In Catch the Sparrow: A Search for a Sister and the Truth of Her Murder (Bloomsbury, Feb.), Rear probes the death of a stepsibling, Stephanie Kupchynsky, a music teacher she never met.

Can you explain the book’s title?

One of the most striking images for me when I started writing was of Stephanie’s pet cockatiel sitting on her violin bow. She could have just flown away at any moment, but she stayed. Birds are such fragile things, like Stephanie was in many ways, so I always wanted bird imagery in the title. Catch the Sparrow is a reference to a Crosby, Stills, and Nash song I have always found poignant. What’s lovely to me about its lyric—“How can you catch the sparrow?”—is that it implies an impossibility, and nevertheless a longing, for something that ultimately can’t be possessed. It often felt like I was on a chase for something elusive when I was writing the book—a sisterhood, an understanding, a release.

What surprised you the most as you investigated?

It was entirely unforeseeable how much I would find myself involved in attempting to understand the mind of a killer. Understanding psychopathic evil is like stepping closer to a Seurat painting and then stepping back, and seeing the full picture and all of the little points that comprise it, all at once.

What was the hardest part to write?

How some of the rampant corruption in the police department in Greece, N.Y., where Stephanie last lived, might have impacted the case. The long, twisty narrative of political endorsements and favors and alignments and flat-out crimes seemed very important to me. It was an arduous process of rewriting and revising to keep the focus on Stephanie and her case—and how I truly believe that in a different sort of atmosphere, things may have gone differently.

As an abuse victim yourself, how do you understand the vulnerability of even articulate, capable, and intelligent people to abusive partners?
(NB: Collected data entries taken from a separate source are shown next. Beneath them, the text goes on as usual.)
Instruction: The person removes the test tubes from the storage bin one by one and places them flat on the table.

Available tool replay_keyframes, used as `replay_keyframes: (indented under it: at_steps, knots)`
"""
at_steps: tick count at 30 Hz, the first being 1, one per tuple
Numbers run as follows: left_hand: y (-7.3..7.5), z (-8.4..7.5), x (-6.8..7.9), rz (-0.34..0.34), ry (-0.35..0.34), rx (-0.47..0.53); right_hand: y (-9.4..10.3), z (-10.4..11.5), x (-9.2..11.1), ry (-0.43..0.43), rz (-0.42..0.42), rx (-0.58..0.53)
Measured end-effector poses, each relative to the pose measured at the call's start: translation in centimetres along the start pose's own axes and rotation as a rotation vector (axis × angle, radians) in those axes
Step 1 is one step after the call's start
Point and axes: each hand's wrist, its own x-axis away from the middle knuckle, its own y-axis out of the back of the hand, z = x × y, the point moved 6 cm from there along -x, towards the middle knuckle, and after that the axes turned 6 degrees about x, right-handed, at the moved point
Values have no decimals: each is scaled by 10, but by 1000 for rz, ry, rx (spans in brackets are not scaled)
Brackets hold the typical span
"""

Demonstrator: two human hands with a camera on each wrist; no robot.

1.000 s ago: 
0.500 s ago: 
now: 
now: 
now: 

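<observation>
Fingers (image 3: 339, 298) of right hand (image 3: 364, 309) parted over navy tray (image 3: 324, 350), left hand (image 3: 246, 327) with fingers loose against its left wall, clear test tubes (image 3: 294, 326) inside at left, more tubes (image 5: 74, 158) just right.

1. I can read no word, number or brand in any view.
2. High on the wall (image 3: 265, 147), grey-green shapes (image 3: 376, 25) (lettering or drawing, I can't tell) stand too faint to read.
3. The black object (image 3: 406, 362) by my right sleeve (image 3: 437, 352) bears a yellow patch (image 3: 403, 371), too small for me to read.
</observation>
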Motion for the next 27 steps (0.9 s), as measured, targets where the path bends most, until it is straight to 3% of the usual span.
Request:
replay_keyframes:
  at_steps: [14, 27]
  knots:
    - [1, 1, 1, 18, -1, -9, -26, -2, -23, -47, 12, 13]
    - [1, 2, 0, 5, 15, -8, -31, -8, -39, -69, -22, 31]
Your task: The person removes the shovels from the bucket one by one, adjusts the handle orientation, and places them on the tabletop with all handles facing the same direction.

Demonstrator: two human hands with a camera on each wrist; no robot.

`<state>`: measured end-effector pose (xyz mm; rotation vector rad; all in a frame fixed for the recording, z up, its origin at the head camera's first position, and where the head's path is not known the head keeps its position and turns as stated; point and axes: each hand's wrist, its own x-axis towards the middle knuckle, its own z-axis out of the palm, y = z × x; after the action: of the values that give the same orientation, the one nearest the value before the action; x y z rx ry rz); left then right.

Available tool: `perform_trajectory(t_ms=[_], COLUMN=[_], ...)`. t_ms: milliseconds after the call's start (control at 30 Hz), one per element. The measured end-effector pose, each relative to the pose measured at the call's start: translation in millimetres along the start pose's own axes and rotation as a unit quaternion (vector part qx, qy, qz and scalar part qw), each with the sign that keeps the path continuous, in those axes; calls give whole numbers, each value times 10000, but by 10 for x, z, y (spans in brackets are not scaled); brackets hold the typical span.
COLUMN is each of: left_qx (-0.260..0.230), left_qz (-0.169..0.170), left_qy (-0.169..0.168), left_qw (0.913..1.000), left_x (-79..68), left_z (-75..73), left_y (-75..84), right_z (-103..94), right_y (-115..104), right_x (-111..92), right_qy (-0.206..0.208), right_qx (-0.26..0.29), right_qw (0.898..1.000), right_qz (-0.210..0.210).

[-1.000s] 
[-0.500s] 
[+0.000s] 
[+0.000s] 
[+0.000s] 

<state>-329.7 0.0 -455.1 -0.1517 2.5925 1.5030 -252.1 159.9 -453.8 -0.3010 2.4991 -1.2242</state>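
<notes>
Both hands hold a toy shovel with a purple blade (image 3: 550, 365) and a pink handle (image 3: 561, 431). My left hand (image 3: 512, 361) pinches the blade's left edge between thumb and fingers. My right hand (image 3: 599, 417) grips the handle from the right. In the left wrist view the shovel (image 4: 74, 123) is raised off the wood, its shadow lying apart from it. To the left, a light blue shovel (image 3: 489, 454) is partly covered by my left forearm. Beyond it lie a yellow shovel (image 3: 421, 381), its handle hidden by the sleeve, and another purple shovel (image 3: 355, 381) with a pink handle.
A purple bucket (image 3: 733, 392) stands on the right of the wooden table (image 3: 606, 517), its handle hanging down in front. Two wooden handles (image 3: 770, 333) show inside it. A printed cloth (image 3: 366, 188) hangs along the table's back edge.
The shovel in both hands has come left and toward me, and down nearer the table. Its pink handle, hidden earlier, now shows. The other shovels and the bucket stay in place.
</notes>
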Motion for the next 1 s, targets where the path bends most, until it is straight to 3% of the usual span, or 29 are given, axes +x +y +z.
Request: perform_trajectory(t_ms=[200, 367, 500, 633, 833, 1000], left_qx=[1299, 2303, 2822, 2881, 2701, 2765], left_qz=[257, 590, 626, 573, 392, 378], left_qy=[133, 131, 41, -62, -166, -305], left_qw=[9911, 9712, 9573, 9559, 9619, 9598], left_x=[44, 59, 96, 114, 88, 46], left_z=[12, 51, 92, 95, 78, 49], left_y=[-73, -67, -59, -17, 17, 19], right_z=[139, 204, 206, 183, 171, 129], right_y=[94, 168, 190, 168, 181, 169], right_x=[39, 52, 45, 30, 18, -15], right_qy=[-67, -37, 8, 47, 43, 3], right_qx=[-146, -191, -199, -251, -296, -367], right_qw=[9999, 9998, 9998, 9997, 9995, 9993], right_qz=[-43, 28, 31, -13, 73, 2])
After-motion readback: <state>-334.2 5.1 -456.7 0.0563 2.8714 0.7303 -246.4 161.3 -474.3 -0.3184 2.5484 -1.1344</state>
Being an articulate, capable, and intelligent person doesn’t preclude anyone from being susceptible to abuse, just as being articulate, capable, and intelligent doesn’t preclude anyone from being an abuser. In my case, these things actually contributed to my personal propensity to connect with abusive people. Temperamentally, I’m likely to belabor arguments, and facing someone who won’t back down from disagreements is a surefire trigger for an abuser—at least in my experience. The trap I often fall into is that I think I am smart enough and loving enough to somehow conjure the magic words that will finally reach my abuser, and change him.